Report back each line of the data that contains the word "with".
= = = = =
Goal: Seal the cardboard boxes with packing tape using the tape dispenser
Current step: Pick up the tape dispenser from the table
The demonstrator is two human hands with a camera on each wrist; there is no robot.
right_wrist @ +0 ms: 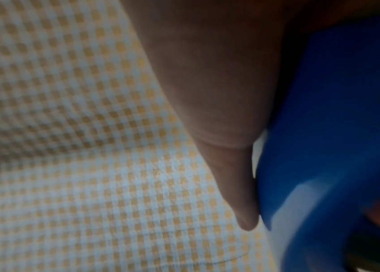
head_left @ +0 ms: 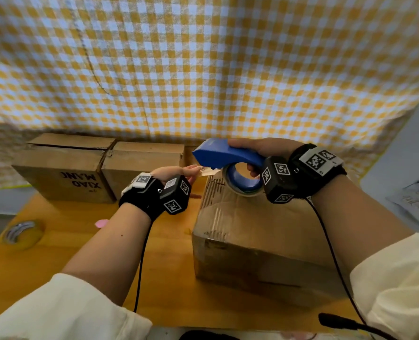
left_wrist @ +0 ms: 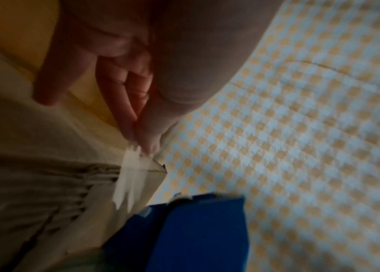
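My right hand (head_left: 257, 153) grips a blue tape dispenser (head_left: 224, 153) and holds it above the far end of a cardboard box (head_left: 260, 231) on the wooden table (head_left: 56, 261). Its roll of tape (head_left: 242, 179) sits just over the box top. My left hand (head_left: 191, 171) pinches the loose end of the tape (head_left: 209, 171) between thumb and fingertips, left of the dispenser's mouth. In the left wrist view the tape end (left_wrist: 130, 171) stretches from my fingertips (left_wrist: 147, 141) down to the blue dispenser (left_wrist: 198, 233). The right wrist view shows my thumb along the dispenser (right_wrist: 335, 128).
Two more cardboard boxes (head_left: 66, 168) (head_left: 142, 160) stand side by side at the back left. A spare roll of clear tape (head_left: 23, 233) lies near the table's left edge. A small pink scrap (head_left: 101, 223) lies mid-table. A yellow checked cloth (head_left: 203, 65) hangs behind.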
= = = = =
*SOLUTION TO THIS PROBLEM*:
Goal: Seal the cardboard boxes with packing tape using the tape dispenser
The demonstrator is two human hands with a camera on each wrist; there is no robot.

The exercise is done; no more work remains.